## TASK STATEMENT
When you print the records, keep every line identical to the original.

## DATA FOR THIS TASK
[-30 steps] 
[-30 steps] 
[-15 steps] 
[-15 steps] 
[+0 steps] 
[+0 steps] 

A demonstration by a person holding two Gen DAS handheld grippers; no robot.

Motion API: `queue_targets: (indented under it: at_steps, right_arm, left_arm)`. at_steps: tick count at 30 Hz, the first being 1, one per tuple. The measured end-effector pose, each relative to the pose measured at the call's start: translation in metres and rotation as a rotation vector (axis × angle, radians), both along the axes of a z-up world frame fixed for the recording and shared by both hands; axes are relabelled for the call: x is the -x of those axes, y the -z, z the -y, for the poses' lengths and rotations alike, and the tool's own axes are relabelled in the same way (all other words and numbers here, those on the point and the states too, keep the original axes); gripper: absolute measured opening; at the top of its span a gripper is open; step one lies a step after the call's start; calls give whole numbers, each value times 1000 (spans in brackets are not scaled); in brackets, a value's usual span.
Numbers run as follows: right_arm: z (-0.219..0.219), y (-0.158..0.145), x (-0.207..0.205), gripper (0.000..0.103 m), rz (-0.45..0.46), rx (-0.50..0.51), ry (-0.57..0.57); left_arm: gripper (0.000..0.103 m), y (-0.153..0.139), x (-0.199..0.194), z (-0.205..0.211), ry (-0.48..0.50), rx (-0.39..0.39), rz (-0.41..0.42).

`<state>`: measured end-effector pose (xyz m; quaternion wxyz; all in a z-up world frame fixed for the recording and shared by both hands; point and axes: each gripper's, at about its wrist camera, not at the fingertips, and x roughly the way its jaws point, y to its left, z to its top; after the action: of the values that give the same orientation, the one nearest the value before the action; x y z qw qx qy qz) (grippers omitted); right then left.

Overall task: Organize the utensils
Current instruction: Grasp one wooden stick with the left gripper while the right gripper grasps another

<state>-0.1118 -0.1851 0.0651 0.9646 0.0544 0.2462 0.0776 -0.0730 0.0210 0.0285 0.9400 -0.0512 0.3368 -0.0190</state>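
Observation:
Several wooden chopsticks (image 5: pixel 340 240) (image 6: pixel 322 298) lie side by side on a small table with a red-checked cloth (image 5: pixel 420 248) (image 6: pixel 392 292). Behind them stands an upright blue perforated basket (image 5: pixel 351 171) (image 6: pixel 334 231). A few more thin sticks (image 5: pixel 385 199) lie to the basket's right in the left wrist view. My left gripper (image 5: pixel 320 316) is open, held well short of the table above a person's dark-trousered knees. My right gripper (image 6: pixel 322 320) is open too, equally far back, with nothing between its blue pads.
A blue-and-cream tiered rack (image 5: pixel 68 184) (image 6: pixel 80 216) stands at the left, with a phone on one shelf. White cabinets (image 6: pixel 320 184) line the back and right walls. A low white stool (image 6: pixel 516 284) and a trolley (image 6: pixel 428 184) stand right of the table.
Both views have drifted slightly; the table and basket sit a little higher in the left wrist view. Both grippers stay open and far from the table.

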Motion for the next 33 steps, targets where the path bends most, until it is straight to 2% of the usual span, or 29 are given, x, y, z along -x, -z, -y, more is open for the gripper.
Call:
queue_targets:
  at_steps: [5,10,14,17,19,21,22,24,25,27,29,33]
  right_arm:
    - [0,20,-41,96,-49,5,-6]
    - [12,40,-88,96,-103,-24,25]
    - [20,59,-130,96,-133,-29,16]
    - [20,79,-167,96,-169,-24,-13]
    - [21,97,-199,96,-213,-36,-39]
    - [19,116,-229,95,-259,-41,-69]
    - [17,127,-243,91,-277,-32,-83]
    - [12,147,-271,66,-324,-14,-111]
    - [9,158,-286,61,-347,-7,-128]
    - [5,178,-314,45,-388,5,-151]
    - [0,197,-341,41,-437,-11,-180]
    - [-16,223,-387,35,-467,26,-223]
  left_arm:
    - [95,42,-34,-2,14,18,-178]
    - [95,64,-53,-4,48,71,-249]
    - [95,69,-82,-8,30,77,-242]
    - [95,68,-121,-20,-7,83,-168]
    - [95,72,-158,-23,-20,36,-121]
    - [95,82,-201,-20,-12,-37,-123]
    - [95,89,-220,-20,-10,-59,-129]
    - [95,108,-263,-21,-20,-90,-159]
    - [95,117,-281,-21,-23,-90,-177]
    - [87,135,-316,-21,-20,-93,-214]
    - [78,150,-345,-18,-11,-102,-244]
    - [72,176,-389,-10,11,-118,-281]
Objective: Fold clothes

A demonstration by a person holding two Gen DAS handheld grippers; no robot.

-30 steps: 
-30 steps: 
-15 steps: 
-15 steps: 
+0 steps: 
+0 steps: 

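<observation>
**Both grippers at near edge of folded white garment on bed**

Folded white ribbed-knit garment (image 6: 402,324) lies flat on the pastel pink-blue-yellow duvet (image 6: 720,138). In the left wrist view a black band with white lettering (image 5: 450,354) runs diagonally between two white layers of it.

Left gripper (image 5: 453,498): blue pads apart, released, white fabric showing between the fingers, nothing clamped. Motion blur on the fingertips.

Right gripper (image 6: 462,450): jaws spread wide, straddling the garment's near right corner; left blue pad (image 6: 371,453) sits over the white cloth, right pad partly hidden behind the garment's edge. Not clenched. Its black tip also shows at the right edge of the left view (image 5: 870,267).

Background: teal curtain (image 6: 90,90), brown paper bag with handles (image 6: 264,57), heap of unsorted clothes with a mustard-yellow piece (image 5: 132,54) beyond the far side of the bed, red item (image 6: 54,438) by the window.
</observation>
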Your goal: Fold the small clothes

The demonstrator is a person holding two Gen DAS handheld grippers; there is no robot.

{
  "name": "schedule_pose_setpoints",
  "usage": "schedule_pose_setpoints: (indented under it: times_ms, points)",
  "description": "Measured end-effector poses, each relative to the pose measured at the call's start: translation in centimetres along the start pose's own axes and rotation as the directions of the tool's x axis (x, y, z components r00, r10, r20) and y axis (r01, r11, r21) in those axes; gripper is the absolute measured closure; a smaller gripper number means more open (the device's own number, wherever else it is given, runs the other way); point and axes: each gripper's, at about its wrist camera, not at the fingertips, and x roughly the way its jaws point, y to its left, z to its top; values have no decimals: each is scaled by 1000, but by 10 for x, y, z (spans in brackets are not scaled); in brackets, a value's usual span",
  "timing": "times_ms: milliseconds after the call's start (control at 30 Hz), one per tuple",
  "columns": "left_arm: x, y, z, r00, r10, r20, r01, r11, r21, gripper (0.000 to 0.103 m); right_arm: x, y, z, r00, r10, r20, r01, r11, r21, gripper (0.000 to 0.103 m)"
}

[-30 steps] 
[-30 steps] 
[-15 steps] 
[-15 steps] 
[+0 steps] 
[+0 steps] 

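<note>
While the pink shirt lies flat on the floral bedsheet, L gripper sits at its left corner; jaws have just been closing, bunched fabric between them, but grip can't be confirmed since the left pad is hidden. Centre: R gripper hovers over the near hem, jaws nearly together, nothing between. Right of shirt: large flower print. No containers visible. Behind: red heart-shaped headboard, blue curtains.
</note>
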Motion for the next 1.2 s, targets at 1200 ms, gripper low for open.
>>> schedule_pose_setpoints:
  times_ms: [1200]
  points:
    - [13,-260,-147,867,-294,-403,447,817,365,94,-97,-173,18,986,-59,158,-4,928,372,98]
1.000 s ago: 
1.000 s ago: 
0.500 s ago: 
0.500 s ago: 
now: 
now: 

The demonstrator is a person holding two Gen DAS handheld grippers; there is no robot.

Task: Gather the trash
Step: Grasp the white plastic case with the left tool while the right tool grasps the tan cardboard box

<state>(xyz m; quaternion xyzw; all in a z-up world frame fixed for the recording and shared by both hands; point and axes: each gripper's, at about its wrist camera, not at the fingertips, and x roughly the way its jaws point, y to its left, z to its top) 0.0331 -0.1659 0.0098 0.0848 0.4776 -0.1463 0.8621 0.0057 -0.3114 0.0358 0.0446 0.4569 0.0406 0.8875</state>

## SOLUTION FOR THIS TASK
[-30 steps] 
[-30 steps] 
[-15 steps] 
[-15 steps] 
[+0 steps] 
[+0 steps] 

A demonstration by a person holding two Gen DAS handheld grippers; no robot.

Motion API: `queue_targets: (indented under it: at_steps, right_arm, left_arm)`. at_steps: tick count at 30 Hz, the first being 1, one per tuple. The measured end-effector pose, each relative to the pose measured at the call's start: translation in metres and rotation as a rotation vector (axis × angle, radians), both along the axes of a z-up world frame fixed for the recording and shared by both hands; axes are relabelled for the call: x is the -x of those axes, y the -z, z the -y, for the poses' lengths and rotations alike, and the tool's own axes are relabelled in the same way (all other words and numbers here, those on the point and the states too, keep the original axes); gripper: absolute measured opening; at the top of its span a gripper is open; step one lies a step after the call's start; calls give whole numbers, each value times 1000 (spans in brackets are not scaled); in brackets, a value's usual span.
Numbers run as follows: right_arm: z (-0.219..0.219), y (-0.158..0.145), x (-0.207..0.205), gripper (0.000..0.103 m), rz (-0.45..0.46), rx (-0.50..0.51), ry (-0.57..0.57); left_arm: gripper (0.000..0.103 m), y (-0.153..0.139), x (-0.199..0.194), z (-0.205..0.211), ry (-0.48..0.50), rx (-0.39..0.39), rz (-0.41..0.42).

`<state>`: measured end-effector pose (xyz m; quaternion wxyz; all in a z-up world frame fixed for the recording and shared by both hands; point and axes: each gripper's, at about its wrist camera, not at the fingertips, and x roughly the way its jaws point, y to its left, z to its top; after the action: of the values that give the same orientation, the one nearest the value before the action; x y z qw qx qy qz) (grippers omitted); right then left.

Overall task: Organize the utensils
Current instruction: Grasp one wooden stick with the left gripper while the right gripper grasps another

<state>-0.1118 -0.1851 0.0651 0.9646 0.0544 0.2462 0.0776 -0.0730 0.0210 0.0285 0.9400 -0.0512 0.3368 -0.0190</state>
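Observation:
Several wooden chopsticks (image 5: pixel 340 240) (image 6: pixel 322 298) lie side by side on a small table with a red-checked cloth (image 5: pixel 420 248) (image 6: pixel 392 292). Behind them stands an upright blue perforated basket (image 5: pixel 351 171) (image 6: pixel 334 231). A few more thin sticks (image 5: pixel 385 199) lie to the basket's right in the left wrist view. My left gripper (image 5: pixel 320 316) is open, held well short of the table above a person's dark-trousered knees. My right gripper (image 6: pixel 322 320) is open too, equally far back, with nothing between its blue pads.
A blue-and-cream tiered rack (image 5: pixel 68 184) (image 6: pixel 80 216) stands at the left, with a phone on one shelf. White cabinets (image 6: pixel 320 184) line the back and right walls. A low white stool (image 6: pixel 516 284) and a trolley (image 6: pixel 428 184) stand right of the table.
Both views have drifted slightly; the table and basket sit a little higher in the left wrist view. Both grippers stay open and far from the table.
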
Motion for the next 33 steps, targets where the path bends most, until it is straight to 2% of the usual span, or 29 are given, x, y, z along -x, -z, -y, more is open for the gripper.
Call:
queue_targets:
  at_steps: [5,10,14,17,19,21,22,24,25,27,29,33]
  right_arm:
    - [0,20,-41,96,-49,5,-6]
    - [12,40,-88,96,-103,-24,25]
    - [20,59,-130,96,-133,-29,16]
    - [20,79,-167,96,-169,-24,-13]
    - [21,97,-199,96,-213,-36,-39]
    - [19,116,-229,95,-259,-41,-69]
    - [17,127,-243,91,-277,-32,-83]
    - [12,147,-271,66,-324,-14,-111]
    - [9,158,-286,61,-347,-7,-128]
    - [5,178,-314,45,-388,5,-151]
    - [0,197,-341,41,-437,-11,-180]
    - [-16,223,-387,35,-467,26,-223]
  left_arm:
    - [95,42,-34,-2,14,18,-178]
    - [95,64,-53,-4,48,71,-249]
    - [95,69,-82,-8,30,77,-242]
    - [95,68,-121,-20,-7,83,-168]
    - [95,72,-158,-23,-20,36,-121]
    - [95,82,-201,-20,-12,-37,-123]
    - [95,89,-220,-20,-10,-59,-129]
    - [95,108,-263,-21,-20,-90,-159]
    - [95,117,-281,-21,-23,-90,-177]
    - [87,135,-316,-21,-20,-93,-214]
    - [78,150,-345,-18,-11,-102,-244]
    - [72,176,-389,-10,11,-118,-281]
Objective: Fold clothes

A demonstration by a person holding two Gen DAS handheld grippers; no robot.

-30 steps: 
-30 steps: 
-15 steps: 
-15 steps: 
+0 steps: 
+0 steps: 

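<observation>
**Both grippers at near edge of folded white garment on bed**

Folded white ribbed-knit garment (image 6: 402,324) lies flat on the pastel pink-blue-yellow duvet (image 6: 720,138). In the left wrist view a black band with white lettering (image 5: 450,354) runs diagonally between two white layers of it.

Left gripper (image 5: 453,498): blue pads apart, released, white fabric showing between the fingers, nothing clamped. Motion blur on the fingertips.

Right gripper (image 6: 462,450): jaws spread wide, straddling the garment's near right corner; left blue pad (image 6: 371,453) sits over the white cloth, right pad partly hidden behind the garment's edge. Not clenched. Its black tip also shows at the right edge of the left view (image 5: 870,267).

Background: teal curtain (image 6: 90,90), brown paper bag with handles (image 6: 264,57), heap of unsorted clothes with a mustard-yellow piece (image 5: 132,54) beyond the far side of the bed, red item (image 6: 54,438) by the window.
</observation>
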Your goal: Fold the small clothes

The demonstrator is a person holding two Gen DAS handheld grippers; there is no robot.

{
  "name": "schedule_pose_setpoints",
  "usage": "schedule_pose_setpoints: (indented under it: times_ms, points)",
  "description": "Measured end-effector poses, each relative to the pose measured at the call's start: translation in centimetres along the start pose's own axes and rotation as the directions of the tool's x axis (x, y, z components r00, r10, r20) and y axis (r01, r11, r21) in those axes; gripper is the absolute measured closure; a smaller gripper number means more open (the device's own number, wherever else it is given, runs the other way); point and axes: each gripper's, at about its wrist camera, not at the fingertips, and x roughly the way its jaws point, y to its left, z to its top; values have no decimals: each is scaled by 1000, but by 10 for x, y, z (spans in brackets are not scaled); in brackets, a value's usual span",
  "timing": "times_ms: milliseconds after the call's start (control at 30 Hz), one per tuple",
  "columns": "left_arm: x, y, z, r00, r10, r20, r01, r11, r21, gripper (0.000 to 0.103 m); right_arm: x, y, z, r00, r10, r20, r01, r11, r21, gripper (0.000 to 0.103 m)"
}

[-30 steps] 
[-30 steps] 
[-15 steps] 
[-15 steps] 
[+0 steps] 
[+0 steps] 

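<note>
While the pink shirt lies flat on the floral bedsheet, L gripper sits at its left corner; jaws have just been closing, bunched fabric between them, but grip can't be confirmed since the left pad is hidden. Centre: R gripper hovers over the near hem, jaws nearly together, nothing between. Right of shirt: large flower print. No containers visible. Behind: red heart-shaped headboard, blue curtains.
</note>
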Motion for the next 1.2 s, targets at 1200 ms, gripper low for open.
>>> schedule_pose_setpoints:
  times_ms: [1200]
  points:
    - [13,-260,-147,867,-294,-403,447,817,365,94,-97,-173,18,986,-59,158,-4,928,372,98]
1.000 s ago: 
1.000 s ago: 
0.500 s ago: 
0.500 s ago: 
now: 
now: 

The demonstrator is a person holding two Gen DAS handheld grippers; there is no robot.

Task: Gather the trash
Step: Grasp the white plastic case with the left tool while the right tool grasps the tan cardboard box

<state>(xyz m; quaternion xyzw; all in a z-up world frame fixed for the recording and shared by both hands; point and axes: each gripper's, at about its wrist camera, not at the fingertips, and x roughly the way its jaws point, y to its left, z to its top) 0.0331 -0.1659 0.0098 0.0848 0.4776 -0.1463 0.8621 0.0057 -0.3114 0.0358 0.0446 0.4569 0.0406 0.8875</state>

The requested output has been produced.